There are words like freedom/ Sweet and wonderful to say.
On my heartstrings freedom sings/ All day everyday.
There are words like Liberty/That almost make me cry.
If you had known what I know/ You would know why.
—Langston Hughes
“Liberty for All”, bronze statue by Fernando Sánchez Castillo, in the lobby of NYU Madrid, on loan from the artist and the Albarrán Bourdais Gallery, which occupies the ground floor of NYU Madrid’s academic site on Calle Barquillo.
Translations between languages can be treasonous. We’ve all probably heard that cliché: Traduttore, traditore; the translator is a traitor. But even within a single language, substituting a word with an apparently equivalent synonym can also sometimes approach the threshold of crimes and misdemeanors, with or without intent.
When, for example, my “deprivation” becomes their “austerity”, the thesaurus might more or less approve of the switch, but through this replacement my lived experience is being negated, and misappropriated; my misery is subsumed, without my consent, into a narrative of voluntary sacrifice made in pursuit of an alleged common good. My suffering becomes their virtue.
When her “nakedness” becomes the museum’s “nudity,” another act of non-consensual misappropriation and violence is being committed under the cloak of synonymity. Her self-possession becomes their show.
When their hard-fought and blood-splattered “freedom” is rendered in the clean and abstract “Liberty” found engraved on coins and statues, the particularity of the human struggle against the institution of slavery runs the risk of being subsumed under —and consumed by— the universalizing mantle of allegory.
The universal might pretend to contain and represent the local; but occasionally the general may actually be deployed to displace and efface the particular. Something strikingly akin to this occurs whenever certain people insist on rendering or altering “Black lives matter” as “All lives matter.” The second proposition pretends to magnanimously confirm and broaden the first proposition, when, in fact, when, in context, it more or less violently displaces and negates it.
In the mid-to-late 1860s, when the French abolitionist and admirer of the US, Edouard Laboulaye, and his sculptor friend Frédéric Auguste Bartholdi were imagining a monument that would celebrate the “liberté” of the United States: what exactly did they have on their minds? We can never know for sure, but there is plenty of evidence to suggest that the very recent abolition of slavery in the United States —1865– was one of the primary freedoms they hoped to celebrate in their monumental gift to the United States. But the ensuing history of the Statue conspired to almost completely erase from the popular US imaginary any link between the monument and the end of the institution of slavery. Its delayed construction —it wasn’t inaugurated until 1886: its eventual emplacement next to the Ellis Island Immigration Center in New York Harbor; the subsequent installation on the statue’s pedestal of a plaque inscribed with the text of Emma Lazarus’s famous sonnet celebrating immigration (1903): all of these factors most likely eclipsed or effaced the statue’s links to abolition.

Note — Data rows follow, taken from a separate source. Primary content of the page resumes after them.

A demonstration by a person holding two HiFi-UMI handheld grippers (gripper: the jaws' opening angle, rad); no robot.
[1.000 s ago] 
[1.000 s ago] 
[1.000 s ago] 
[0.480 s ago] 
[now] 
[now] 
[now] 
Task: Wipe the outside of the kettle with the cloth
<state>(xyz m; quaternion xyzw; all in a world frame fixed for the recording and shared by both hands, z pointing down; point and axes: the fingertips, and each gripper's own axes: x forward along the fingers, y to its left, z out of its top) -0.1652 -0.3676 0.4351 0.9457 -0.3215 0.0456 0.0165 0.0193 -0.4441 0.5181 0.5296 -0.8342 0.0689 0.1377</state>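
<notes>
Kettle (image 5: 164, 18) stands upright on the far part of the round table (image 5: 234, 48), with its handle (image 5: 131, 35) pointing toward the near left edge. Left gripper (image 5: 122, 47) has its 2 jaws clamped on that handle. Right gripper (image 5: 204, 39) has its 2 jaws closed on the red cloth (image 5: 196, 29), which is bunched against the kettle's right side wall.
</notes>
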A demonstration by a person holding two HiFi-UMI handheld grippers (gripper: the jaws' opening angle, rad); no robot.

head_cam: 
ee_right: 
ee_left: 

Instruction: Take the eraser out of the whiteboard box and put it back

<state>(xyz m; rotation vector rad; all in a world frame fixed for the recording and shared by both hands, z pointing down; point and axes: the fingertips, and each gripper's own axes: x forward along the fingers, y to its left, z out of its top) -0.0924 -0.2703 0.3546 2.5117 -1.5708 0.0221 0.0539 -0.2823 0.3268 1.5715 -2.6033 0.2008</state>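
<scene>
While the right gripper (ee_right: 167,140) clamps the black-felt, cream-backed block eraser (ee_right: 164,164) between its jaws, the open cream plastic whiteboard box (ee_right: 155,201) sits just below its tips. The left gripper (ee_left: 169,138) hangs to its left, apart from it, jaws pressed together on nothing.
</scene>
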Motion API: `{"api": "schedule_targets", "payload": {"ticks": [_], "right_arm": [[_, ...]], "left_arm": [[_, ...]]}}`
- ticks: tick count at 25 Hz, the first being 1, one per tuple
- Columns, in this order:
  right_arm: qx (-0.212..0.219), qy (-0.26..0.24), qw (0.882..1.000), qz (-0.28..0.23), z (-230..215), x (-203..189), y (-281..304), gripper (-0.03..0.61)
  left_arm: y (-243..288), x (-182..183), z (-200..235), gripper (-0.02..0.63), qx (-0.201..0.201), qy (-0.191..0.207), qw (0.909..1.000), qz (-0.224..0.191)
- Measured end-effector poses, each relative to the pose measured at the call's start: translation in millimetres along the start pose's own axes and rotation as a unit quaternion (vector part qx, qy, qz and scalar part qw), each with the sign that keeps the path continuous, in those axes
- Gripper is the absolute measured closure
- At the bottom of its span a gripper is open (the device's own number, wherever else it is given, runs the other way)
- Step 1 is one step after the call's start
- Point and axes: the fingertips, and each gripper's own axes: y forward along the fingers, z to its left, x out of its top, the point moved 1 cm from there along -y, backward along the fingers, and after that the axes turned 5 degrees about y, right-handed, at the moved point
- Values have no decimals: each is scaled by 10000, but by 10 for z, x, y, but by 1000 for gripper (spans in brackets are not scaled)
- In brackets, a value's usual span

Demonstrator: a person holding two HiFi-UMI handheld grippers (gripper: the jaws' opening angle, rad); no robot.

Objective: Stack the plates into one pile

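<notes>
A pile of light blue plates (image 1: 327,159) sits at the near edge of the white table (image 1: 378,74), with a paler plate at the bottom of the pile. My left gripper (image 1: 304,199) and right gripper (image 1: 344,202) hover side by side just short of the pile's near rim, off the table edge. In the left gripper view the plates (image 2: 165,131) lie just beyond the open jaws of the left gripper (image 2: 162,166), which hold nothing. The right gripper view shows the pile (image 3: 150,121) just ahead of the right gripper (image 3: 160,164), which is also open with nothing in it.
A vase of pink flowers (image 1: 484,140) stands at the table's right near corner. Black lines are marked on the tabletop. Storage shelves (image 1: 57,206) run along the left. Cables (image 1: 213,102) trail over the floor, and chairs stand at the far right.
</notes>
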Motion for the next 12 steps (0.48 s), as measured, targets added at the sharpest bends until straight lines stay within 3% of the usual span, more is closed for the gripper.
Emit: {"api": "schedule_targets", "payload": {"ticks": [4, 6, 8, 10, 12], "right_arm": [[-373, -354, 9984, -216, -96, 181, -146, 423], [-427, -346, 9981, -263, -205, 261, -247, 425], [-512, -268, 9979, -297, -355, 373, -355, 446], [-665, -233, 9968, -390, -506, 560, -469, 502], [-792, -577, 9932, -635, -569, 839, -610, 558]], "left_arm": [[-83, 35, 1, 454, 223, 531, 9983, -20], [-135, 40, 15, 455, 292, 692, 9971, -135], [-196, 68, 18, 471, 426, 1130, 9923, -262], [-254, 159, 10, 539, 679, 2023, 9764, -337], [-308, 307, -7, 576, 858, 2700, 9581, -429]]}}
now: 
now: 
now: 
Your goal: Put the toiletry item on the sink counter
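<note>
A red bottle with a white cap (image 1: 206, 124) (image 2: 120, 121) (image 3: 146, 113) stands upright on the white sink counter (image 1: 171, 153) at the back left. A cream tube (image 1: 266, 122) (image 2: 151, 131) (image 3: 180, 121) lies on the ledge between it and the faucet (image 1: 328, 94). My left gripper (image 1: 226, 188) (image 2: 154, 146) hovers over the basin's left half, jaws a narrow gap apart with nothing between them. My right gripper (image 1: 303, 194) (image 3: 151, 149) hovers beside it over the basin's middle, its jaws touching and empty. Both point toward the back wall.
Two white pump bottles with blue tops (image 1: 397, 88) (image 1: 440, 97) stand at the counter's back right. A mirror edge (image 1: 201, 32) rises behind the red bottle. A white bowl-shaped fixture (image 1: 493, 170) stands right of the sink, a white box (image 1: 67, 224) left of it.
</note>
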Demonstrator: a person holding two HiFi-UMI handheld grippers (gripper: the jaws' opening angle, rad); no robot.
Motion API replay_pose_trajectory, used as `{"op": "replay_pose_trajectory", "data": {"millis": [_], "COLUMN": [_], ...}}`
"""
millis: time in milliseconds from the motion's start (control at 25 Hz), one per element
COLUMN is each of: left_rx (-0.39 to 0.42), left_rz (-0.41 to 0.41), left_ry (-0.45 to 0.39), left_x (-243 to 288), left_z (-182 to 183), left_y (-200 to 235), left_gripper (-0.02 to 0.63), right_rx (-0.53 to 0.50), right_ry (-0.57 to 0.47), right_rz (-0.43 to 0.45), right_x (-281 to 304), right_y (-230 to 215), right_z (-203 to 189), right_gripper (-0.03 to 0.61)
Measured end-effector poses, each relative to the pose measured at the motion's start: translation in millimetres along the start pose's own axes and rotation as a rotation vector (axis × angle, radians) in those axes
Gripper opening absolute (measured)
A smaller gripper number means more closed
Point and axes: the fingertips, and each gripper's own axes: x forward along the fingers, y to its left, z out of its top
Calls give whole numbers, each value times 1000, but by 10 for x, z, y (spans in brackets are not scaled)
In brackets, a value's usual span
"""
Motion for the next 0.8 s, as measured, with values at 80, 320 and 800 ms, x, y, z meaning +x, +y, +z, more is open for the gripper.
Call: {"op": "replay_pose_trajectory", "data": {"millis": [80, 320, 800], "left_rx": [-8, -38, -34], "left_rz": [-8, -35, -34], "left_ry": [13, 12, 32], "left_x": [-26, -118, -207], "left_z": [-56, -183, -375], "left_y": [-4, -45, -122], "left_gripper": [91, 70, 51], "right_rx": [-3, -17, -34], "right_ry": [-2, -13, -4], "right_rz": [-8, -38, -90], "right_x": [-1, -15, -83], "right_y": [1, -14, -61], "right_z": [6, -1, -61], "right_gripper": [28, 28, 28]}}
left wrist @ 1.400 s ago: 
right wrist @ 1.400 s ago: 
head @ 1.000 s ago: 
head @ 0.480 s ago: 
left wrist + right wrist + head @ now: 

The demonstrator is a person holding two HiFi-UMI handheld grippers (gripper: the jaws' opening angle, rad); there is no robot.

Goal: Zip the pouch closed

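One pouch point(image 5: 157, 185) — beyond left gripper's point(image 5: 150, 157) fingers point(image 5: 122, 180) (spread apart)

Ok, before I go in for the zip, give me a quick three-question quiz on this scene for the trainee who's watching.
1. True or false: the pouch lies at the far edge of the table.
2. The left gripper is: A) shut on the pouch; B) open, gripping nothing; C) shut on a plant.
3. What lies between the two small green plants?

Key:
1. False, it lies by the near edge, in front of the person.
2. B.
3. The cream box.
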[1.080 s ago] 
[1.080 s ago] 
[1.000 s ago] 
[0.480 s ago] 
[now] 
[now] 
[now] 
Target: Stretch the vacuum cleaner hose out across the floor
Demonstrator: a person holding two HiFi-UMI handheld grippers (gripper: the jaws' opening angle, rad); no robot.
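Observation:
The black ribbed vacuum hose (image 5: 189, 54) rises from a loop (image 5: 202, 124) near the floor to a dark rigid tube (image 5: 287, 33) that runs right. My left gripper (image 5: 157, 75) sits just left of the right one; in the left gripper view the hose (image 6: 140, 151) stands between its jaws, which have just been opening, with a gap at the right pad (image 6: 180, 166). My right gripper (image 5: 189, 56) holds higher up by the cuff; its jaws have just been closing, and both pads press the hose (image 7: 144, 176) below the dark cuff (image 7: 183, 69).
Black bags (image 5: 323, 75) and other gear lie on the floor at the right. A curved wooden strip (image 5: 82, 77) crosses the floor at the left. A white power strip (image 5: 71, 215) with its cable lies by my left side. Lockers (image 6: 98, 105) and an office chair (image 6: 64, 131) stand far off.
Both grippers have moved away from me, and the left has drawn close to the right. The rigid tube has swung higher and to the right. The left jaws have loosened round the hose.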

The Spanish conceptual artist Fernando Sánchez Castillo, whose work constantly explores the friction between memory and monument, decided to recover, through research and imagination, creativity and technology, that lost link between Bartholdi’s colossus and the end of slavery. His project involves the creation of versions of Bartholdi’s female figure at many different scales, all with the same decidedly African facial features. Why isn’t Lady Liberty Black? What if she were Black? How might her blackness condition our interpretations of the statue? Our interpretations of US history? Sánchez Castillo and his gallery —Albarrán Bourdais, which, coincidentally, occupies the ground floor of NYU Madrid´s building— have generously agreed to place on loan in our lobby a bronze version of this remarkable work of art, so that we might daily ponder these and other important questions.
Students in the NYUMadrid class “Art Before/Beyond/Without Museums” (Spring 2023) are curating the installation of the sculpture —which we have come to call “The Statue of Freedom”— and are producing reflections on the artist, on the piece, and on the course, which they will leave here in a publication as a gift and a legacy to their successors. Those future students will come to Madrid, we hope, with a willingness to recognize and appreciate the differences between words and their apparent synonyms or cognates, between memory and monument, art and museum objects, raw materials and processed commodities, messy lived experience and packaged allegory, between the freedom that we dare to seize and exercise, and the Liberty that they pretend to grant us.

NYU Madrid students with the artist in the warehouse he shares with the artist Cristina Lucas in Usera, Madrid.